While in prison, Bhola receives news that Lali is pregnant and that he is soon to become a father. This revelation tempers his anger and strengthens his resolve to complete his sentence peacefully so he can return to his family. However, Thakur Harpal Singh continues his campaign of malice from afar, spreading rumors of an illicit relationship with Lali. These falsehoods deepen Bhola's suffering, testing both his endurance and his faith as he struggles to reclaim his life and protect his family's honor.

==Cast==
- Sujit Kumar as Bhola
- Bandini Mishra as Lali
- S. N. Tripathi
- Kumud Tripathi
- Ranjeet as Thakur Harpal Singh
- Vinod Singh
- Hari Shukla
- Yunus Parvez
- Madhuri Mishra
- K. D. Singh
- Amitabh Bachchan as Nahar Singh in a special appearance
- Rekha as herself in a special appearance

==Production and background==
Paan Khaye Saiyan Hamaar was the first film produced by Shiv Bhakti Films. The film’s prominence derives largely from the cast assembled by its producers. Kathryn Hardy’s research on Bhojpuri cinema shows that distributors consistently viewed star power—especially a well-known male lead—as central to a film’s commercial prospects, because major stars were believed to ensure strong openings and reduce financial risk. In that context, Rajmani Singh’s decision to cast Sujit Kumar as the male lead reflected the industry’s broader emphasis on star-driven films. Press sources describe Kumar as the first “superstar” of Bhojpuri cinema and one of the industry’s most accomplished actors.

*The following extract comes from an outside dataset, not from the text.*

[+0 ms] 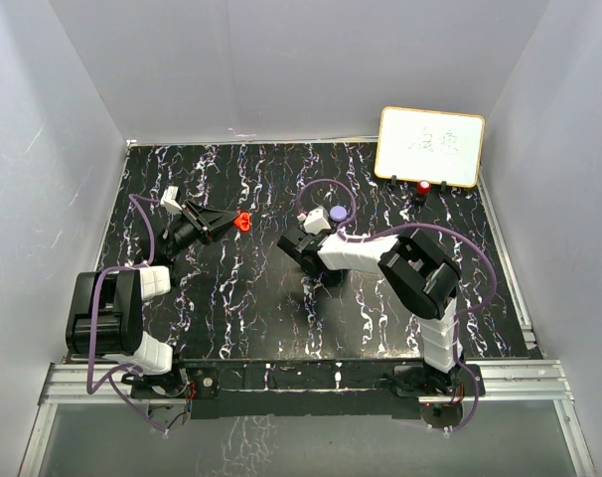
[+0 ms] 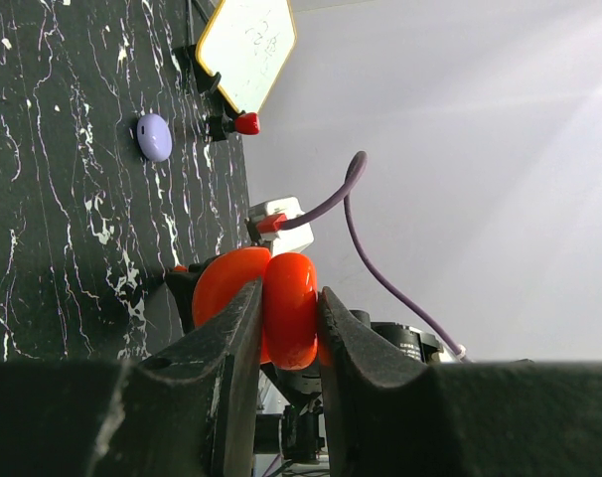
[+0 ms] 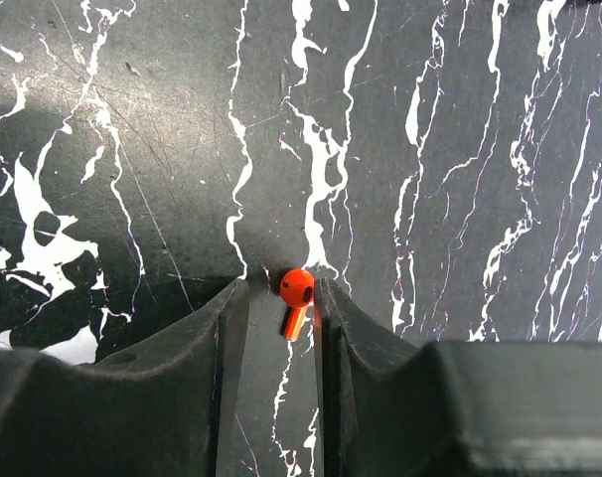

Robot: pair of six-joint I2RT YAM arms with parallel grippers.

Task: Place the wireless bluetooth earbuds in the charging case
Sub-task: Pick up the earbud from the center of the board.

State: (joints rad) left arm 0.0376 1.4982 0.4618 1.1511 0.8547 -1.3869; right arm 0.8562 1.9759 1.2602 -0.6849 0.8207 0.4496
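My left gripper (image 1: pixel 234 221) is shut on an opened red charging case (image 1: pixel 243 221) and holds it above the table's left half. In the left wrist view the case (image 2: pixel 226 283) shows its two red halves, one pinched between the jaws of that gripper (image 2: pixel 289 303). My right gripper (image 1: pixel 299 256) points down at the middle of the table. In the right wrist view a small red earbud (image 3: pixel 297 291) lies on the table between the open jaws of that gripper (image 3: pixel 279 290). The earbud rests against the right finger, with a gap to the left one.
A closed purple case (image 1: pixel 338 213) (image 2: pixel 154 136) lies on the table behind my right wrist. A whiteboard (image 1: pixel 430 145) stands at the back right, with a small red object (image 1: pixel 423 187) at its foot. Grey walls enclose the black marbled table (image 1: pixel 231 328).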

 Paan Khaye Saiyan Paan Hamaar marked several notable firsts in Bhojpuri cinema. The film introduced Sujit Kumar in his directorial debut. It also featured Bandini Mishra, previously known for supporting roles in Hindi language films, in her first leading role in a Bhojpuri production. The story was written by Kiran Singh, spouse of Sujit Kumar, who made her debut as a story writer with the film. It was also the first Bhojpuri film to feature major Hindi film stars Amitabh Bachchan and Rekha in special appearances, marking an unprecedented crossover from mainstream Bollywood. As in much of Indian cinema, Bhojpuri films place strong emphasis on song sequences, which significantly influence audience turnout and ancillary revenue. Continuing this sequence of firsts, the film's soundtrack was composed by Naushad—described as a “legendary” music composer and regarded as “one of India’s great music composers”—who made his Bhojpuri film debut with this production.

==Soundtrack==
The film's soundtrack was composed by Naushad, with lyrics written by Ram Murti Chaturvedi.

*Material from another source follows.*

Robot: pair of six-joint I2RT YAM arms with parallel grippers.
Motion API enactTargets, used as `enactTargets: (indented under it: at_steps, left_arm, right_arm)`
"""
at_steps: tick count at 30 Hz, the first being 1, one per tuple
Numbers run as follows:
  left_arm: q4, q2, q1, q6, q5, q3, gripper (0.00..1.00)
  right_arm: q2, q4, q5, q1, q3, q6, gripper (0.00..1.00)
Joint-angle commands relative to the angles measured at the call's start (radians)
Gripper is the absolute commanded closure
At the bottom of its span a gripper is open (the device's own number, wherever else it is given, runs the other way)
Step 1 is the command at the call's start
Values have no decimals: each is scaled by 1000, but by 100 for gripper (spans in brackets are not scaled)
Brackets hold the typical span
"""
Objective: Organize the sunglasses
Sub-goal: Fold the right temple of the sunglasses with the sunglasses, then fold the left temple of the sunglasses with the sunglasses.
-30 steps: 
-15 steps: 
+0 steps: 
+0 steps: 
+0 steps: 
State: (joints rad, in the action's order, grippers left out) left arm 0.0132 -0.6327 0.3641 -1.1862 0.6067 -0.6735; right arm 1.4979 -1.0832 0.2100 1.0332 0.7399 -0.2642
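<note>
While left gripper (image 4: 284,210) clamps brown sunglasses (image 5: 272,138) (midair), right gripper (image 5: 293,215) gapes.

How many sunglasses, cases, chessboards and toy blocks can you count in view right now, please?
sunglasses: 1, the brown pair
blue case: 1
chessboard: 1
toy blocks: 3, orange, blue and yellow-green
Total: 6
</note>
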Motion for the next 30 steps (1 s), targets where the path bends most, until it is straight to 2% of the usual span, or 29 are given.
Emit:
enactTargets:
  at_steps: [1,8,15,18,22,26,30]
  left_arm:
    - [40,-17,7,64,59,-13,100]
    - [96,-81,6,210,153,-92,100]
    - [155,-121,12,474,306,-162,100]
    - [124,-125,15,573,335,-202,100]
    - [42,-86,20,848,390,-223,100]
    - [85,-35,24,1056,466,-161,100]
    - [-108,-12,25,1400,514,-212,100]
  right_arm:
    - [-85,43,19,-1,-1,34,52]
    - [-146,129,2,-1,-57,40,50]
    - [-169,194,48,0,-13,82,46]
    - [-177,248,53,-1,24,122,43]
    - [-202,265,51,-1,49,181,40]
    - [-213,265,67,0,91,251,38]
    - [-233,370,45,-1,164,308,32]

| No. | Title | Singer(s) |
|---|---|---|
| 1 | Dil Debe Na Hum | Asha Bhosle |
| 2 | Jaan Marat Ba Goriya | Asha Bhosle, Mahendra Kapoor |
| 3 | Jai Bajrang Bali | Manna Dey |
| 4 | Ham Ta Lut Gaili | Manna Dey |
| 5 | Sonvaan Dehiyan | Asha Bhosle |

==Release==
Paan Khaye Saiyan Hamaar was released in India in 1984 as a Bhojpuri language feature film during a period within the broader phase of the “old Bhojpuri cinema” (1960s to the 1990s). Its release is generally situated within the revival period that followed Dangal (1977), a period often contrasted with the “new Bhojpuri cinema” that emerged from the late 1990s onward.

==Reception==
Accounts of Bhojpuri cinema indicate that films of the “old Bhojpuri cinema” period (1960s–1990s), including Paan Khaye Saiyan Hamaar, received little sustained critical attention in the mainstream press. According to film scholar Ratnakar Tripathy, Bhojpuri films “are as a matter of rule not reviewed in newspapers or websites except for promotional commentaries and insertions,” resulting in “a near absence of textual analysis of Bhojpuri cinema either in the press or academic circles” at the time. Film historians, including Anjani Srivastava, document very limited archival coverage of this era. In the absence of contemporary reviews, secondary sources discuss Paan Khaye Saiyan Hamaar chiefly in terms of its cast and crew and its position in broader histories of early Bhojpuri cinema.